Figurín para El día y la noche




1916
Óleo sobre madera
54 x 71 cm
Colección J.A.S.

Comentario de la obra


El 26 de mayo de 1916 la compañía Ballets rusos de Diaghilev actuó en Madrid ante los reyes de España, Alfonso XIII y Victoria Eugenia. Entusiasmado, el monarca invitó a Diaghilev a presentar un nuevo ballet durante la temporada de verano en San Sebastián, donde solía pasar las vacaciones.

Diaghilev, decidido a crear un ballet de temática española y aconsejado por Léonide Massine, que había visto en el Prado Las Meninas de Velázquez, optó por presentar un espectáculo que llevara el mismo título que la famosa obra del pintor sevillano. Eligió para el vestuario al pintor catalán Josep Maria Sert. Massine apoyó su coreografía en una pavana compuesta por Gabriel Fauré, estableciendo, así, un doble homenaje a Velázquez y a su época, ya que la pavana, con su ritmo grave y pausado, era la más importante de las danzas del reinado de Felipe IV.
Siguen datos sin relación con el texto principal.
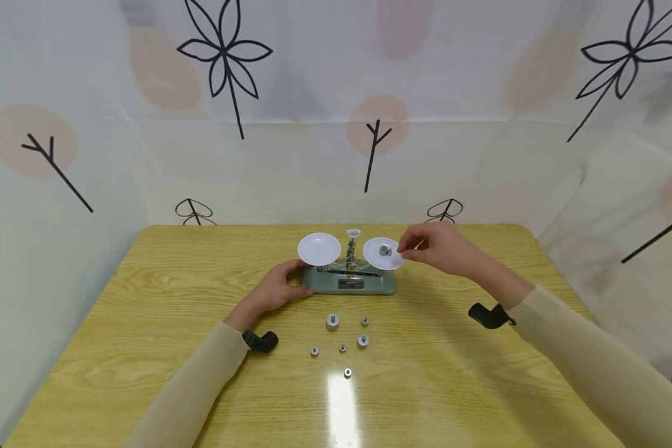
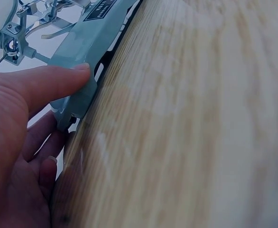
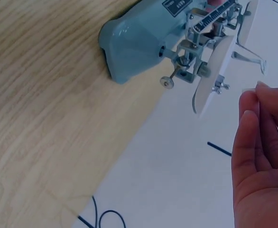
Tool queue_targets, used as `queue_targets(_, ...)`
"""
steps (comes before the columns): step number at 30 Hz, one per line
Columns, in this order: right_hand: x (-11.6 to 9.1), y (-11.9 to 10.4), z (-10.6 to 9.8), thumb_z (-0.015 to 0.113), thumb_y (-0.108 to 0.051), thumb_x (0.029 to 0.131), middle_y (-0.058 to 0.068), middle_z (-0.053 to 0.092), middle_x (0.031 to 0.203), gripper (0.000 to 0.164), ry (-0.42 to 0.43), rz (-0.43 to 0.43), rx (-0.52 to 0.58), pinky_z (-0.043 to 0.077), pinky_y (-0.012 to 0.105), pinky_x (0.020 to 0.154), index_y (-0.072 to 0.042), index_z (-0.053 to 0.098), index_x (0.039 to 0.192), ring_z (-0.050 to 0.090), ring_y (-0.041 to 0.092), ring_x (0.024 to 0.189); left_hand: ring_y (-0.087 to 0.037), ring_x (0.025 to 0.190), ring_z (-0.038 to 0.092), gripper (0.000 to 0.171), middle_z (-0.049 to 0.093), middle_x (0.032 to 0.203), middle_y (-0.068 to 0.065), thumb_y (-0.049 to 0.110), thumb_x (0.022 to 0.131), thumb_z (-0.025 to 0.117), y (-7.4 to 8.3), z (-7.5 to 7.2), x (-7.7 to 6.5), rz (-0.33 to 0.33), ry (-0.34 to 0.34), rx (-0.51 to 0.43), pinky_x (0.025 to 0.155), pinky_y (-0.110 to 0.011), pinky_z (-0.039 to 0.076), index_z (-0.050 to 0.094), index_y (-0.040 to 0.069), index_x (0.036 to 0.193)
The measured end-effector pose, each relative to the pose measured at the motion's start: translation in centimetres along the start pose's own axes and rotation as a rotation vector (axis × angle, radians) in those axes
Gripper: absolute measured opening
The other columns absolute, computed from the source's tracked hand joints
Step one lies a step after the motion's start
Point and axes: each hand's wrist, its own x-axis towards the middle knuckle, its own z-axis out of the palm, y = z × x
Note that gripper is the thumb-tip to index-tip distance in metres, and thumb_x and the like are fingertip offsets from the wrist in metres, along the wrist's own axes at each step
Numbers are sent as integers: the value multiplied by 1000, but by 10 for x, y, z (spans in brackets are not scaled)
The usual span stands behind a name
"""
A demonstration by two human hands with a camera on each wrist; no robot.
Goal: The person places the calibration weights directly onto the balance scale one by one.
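A grey-green balance scale stands at the back of the wooden table. My left hand grips the left end of its base, thumb on the front face and fingers behind, as the left wrist view shows. Its left pan is bare. Small metal weights sit together on the right pan. Beside that pan's right edge is my right hand, fingers curled and thumb tip close against the fingertips. In the right wrist view nothing shows between the fingertips, which are apart from the pan.
Several knobbed metal weights stand on the table in front of the scale, the largest nearest the base and a small one nearest the front. A printed cloth hangs behind and beside the table.
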Motion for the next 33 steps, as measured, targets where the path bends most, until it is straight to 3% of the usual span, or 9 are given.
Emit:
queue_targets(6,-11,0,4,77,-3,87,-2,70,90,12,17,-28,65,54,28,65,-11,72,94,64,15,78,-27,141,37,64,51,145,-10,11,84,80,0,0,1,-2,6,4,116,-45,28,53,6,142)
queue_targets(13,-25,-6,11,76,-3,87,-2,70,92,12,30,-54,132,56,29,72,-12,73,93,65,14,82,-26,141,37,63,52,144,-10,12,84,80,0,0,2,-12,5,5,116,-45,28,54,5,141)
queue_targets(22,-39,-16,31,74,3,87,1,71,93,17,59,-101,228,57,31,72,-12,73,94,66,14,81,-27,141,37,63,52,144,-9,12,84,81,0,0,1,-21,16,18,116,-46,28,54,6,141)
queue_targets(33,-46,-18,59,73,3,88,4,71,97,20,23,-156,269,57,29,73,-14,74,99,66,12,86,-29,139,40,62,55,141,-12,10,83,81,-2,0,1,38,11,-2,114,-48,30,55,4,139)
Sert se inspiró en las infantas de Velázquez para diseñar los vestidos, pero les dio un aire de arquitectura art nouveau: las faldas parecen pabellones emergiendo de un torso, como si se tratara de frontones, y de las grandes pelucas se desparraman tirabuzones que recuerdan la silueta de unas columnas. Todo ello dificultaba en extremo la ejecución de cualquier danza, pero esta pavana incluía pocos movimientos y mucha gesticulación.

El ballet se estrenó el 21 de agosto de 1916 en el teatro Victoria Eugenia de San Sebastián. Los bailarines principales fueron Massine, Lydia Sokolova, Leon Woizikovsky y Olga Khokhlova, quien se casaría con Pablo Picasso en 1918. Cuando la compañía de Diaghilev regresó a España en 1917, recaló en Madrid y dos veces en Barcelona, y esta pavana fue incluida, en junio, en el repertorio de la primera de estas actuaciones.

Josep Maria Sert


Barcelona, 1874-1945

Estudió en Barcelona, Roma y París y fue discípulo de Alexandre de Riquer y protegido de Francesc Cambó. A través de exposiciones en todo el mundo se convirtió en el más eminente de los pintores decoradores de su tiempo. Además de sus trabajos para residencias privadas, destacan las pinturas que ejecutó para la catedral de Vic (Barcelona), la iglesia de San Telmo (San Sebastián) o el hotel Waldorf Astoria (Nueva York) y el resultado de su colaboración con los Ballets rusos de Diaghilev. Su estilo barroquizante, de gran imaginación y retórica lujuriosa, en tonos sepias y dorados, quedó al margen de las corrientes artísticas de su época.